> _What is being asked_:
Reproduce, from the lines below, exactly the stretch that begins at the line containing "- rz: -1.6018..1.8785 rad" and ends at the line containing "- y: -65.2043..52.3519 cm", both included.

(Extracted records)

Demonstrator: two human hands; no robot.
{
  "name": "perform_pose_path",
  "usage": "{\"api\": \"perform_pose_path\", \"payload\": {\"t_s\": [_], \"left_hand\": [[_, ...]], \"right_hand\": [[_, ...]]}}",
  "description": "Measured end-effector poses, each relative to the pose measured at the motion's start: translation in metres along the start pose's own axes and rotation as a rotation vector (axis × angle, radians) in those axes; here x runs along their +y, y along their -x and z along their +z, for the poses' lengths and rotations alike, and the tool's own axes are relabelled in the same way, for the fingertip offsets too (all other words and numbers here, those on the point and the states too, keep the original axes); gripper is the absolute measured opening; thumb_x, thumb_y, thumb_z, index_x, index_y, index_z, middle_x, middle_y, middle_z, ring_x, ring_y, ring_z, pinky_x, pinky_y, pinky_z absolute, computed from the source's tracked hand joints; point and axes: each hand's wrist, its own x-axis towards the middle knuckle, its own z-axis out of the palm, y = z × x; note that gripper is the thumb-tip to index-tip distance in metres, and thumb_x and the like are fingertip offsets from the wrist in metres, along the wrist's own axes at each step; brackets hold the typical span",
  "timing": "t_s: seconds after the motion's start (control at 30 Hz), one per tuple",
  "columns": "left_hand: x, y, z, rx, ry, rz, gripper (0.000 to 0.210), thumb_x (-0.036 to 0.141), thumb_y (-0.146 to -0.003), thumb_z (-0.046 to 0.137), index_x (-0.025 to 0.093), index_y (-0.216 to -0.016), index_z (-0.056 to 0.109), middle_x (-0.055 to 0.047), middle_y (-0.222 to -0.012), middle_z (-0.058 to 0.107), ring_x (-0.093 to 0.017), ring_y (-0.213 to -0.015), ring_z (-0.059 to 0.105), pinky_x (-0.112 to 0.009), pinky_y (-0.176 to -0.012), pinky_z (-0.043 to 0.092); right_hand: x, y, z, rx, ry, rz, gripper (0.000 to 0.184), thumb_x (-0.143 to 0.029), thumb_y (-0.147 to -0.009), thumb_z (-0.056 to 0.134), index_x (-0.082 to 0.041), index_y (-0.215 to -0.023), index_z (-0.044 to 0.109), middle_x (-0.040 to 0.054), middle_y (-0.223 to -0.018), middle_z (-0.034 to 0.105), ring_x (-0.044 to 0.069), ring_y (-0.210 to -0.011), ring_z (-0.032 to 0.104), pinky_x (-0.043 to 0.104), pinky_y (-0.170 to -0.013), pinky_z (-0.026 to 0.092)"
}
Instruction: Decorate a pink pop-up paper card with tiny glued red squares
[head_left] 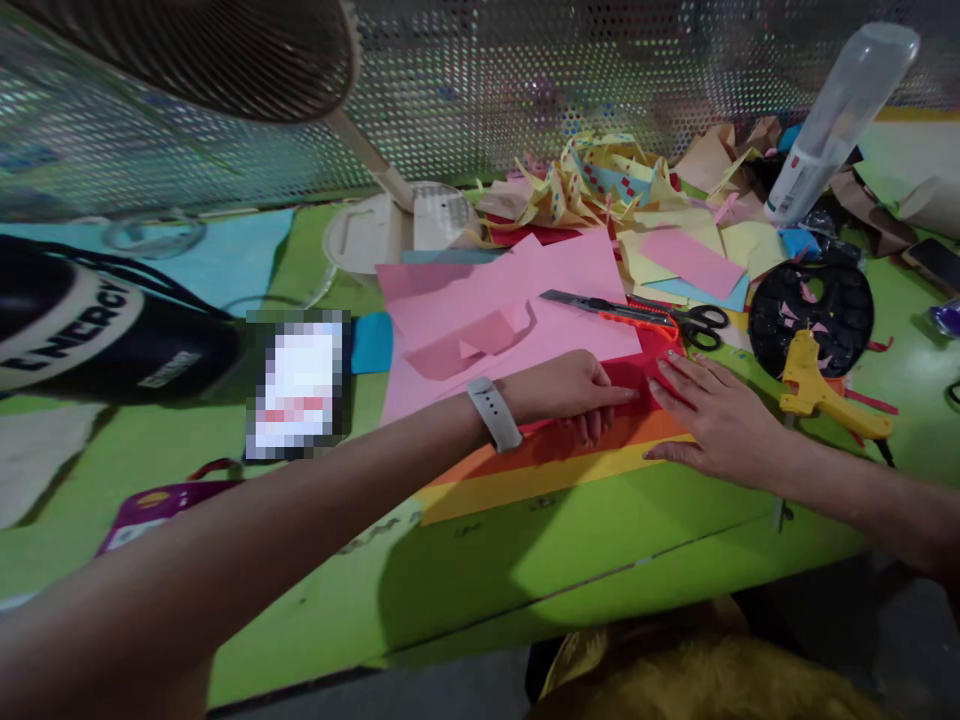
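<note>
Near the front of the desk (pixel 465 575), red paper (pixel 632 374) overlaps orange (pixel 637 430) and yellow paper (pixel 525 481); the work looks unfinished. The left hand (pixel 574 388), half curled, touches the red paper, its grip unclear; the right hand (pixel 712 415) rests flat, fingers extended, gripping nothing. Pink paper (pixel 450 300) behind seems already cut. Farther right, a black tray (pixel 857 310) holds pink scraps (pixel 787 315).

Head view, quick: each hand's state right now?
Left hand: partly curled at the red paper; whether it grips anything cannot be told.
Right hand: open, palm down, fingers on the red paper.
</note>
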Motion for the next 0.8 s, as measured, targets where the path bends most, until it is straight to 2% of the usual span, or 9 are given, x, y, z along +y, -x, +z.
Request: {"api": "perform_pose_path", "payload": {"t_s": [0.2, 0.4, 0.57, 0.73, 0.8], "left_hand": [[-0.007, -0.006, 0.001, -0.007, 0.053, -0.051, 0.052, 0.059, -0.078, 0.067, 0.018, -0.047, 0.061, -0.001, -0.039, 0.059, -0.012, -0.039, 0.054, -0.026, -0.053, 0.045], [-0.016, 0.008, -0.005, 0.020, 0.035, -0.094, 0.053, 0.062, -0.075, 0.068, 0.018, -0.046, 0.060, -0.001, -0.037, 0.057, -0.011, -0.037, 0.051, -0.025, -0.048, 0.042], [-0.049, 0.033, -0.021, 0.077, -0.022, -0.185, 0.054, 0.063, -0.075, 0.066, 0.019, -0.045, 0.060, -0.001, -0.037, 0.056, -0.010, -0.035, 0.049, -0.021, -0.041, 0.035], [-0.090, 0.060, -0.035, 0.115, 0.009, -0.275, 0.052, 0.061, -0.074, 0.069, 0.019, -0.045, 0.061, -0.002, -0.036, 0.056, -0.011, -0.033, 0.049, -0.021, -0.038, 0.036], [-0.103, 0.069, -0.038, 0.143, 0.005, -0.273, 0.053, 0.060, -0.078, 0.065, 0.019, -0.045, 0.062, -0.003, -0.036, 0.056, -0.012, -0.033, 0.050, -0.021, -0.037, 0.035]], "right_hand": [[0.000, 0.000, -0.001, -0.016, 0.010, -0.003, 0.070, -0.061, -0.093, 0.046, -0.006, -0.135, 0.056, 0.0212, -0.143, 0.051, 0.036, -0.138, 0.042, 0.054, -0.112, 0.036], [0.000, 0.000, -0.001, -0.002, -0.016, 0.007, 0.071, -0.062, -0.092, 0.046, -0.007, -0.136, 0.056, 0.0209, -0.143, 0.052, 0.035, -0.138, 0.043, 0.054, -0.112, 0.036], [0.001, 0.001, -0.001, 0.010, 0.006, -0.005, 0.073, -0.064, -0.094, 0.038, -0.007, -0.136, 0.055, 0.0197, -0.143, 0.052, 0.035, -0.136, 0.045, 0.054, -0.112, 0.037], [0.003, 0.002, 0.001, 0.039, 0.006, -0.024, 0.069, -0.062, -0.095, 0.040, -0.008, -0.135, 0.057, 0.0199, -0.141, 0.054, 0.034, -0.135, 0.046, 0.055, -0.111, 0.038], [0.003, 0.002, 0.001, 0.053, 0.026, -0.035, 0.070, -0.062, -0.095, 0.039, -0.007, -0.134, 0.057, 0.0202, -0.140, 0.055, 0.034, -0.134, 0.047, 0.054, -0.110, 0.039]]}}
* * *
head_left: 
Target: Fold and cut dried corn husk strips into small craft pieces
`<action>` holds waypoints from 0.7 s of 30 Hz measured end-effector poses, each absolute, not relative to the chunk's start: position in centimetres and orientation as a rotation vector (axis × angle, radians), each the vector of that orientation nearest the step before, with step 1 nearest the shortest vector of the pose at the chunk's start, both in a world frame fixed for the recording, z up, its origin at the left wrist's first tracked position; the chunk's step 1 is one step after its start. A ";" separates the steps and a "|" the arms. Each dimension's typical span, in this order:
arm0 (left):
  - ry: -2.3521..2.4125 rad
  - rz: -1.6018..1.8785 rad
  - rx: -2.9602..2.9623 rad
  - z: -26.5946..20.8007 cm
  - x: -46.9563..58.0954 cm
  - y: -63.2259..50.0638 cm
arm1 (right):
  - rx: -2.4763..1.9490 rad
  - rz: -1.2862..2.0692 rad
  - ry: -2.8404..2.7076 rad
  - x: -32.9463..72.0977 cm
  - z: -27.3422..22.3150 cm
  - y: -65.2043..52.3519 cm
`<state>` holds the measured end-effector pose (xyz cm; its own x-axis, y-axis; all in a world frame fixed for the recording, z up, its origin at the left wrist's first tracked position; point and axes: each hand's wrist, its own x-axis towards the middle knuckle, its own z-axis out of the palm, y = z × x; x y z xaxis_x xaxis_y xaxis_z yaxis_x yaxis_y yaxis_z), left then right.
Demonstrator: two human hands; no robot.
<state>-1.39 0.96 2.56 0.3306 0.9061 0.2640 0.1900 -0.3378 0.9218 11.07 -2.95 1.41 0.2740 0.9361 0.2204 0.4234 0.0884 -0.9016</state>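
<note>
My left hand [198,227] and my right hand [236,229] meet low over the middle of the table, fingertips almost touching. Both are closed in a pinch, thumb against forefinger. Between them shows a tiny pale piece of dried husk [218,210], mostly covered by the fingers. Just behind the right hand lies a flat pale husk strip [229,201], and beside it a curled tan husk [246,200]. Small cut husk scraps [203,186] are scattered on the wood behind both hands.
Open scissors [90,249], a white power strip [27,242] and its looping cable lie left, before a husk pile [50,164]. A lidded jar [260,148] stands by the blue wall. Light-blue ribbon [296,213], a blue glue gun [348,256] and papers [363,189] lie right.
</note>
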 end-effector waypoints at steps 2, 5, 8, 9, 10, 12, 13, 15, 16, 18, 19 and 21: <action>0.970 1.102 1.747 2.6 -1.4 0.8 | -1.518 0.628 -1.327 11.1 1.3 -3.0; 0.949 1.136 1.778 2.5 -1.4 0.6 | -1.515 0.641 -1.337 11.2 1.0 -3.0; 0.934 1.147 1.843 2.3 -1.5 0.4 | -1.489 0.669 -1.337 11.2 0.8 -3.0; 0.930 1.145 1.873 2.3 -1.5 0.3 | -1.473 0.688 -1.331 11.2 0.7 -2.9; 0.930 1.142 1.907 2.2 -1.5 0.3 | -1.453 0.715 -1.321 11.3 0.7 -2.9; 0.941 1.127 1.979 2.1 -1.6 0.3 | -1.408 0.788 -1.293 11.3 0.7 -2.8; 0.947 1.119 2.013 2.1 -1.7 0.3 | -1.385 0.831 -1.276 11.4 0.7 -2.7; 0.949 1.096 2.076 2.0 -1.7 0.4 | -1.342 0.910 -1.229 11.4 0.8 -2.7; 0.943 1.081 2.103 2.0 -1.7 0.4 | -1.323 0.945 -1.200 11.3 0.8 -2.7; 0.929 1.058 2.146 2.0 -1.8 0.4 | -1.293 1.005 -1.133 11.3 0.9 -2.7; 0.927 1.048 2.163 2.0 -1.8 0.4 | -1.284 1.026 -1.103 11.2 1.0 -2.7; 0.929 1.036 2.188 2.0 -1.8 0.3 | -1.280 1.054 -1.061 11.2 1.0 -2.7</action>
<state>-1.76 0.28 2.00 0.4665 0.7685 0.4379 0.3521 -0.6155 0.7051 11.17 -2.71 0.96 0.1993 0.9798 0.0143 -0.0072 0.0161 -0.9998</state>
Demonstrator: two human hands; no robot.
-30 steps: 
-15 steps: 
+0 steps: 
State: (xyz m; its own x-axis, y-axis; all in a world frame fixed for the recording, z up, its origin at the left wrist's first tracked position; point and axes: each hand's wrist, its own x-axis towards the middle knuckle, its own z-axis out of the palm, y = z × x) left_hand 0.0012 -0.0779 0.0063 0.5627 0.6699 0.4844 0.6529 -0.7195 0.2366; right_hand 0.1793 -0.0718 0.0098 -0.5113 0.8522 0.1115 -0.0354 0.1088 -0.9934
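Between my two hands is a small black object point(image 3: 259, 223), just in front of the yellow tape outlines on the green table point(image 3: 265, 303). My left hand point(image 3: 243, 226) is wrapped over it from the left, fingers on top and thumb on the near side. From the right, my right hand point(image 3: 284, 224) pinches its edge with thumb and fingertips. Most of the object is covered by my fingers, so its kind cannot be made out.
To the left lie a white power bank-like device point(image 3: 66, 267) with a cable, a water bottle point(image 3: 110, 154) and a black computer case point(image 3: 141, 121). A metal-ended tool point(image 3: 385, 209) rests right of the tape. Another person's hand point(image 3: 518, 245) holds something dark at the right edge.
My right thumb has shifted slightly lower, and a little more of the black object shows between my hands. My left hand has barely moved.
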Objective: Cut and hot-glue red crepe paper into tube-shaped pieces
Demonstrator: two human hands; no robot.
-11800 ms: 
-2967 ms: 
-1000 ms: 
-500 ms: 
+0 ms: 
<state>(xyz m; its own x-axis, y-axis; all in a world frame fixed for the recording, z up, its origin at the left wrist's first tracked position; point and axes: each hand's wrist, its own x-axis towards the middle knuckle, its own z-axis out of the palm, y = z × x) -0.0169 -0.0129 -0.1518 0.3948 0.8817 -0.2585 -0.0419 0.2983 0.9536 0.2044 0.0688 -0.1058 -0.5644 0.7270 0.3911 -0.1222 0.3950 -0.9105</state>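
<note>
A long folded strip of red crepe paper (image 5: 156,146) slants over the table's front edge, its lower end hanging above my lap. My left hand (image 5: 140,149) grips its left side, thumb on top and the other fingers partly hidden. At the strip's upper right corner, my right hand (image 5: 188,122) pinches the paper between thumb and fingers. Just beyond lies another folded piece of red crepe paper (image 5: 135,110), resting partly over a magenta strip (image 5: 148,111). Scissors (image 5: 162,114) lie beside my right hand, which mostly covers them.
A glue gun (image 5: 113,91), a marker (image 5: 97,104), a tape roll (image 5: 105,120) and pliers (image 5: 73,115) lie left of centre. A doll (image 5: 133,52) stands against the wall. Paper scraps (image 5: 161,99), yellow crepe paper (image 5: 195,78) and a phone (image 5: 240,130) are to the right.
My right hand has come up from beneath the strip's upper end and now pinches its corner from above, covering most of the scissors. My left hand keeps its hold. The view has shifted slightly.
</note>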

> _Response to the task_:
  - rz: -1.6018..1.8785 rad
  - rx: -2.9602..2.9623 rad
  - z: -26.5946..20.8007 cm
  - x: -46.9563..58.0954 cm
  - y: -63.2259..50.0638 cm
arm1 (right):
  - rx: -2.4763..1.9490 rad
  - rz: -1.2862..2.0692 rad
  - ry: -2.8404..2.7076 rad
  - x: -32.9463..72.0977 cm
  - z: -27.3422..22.3150 cm
  - y: -65.2043..52.3519 cm

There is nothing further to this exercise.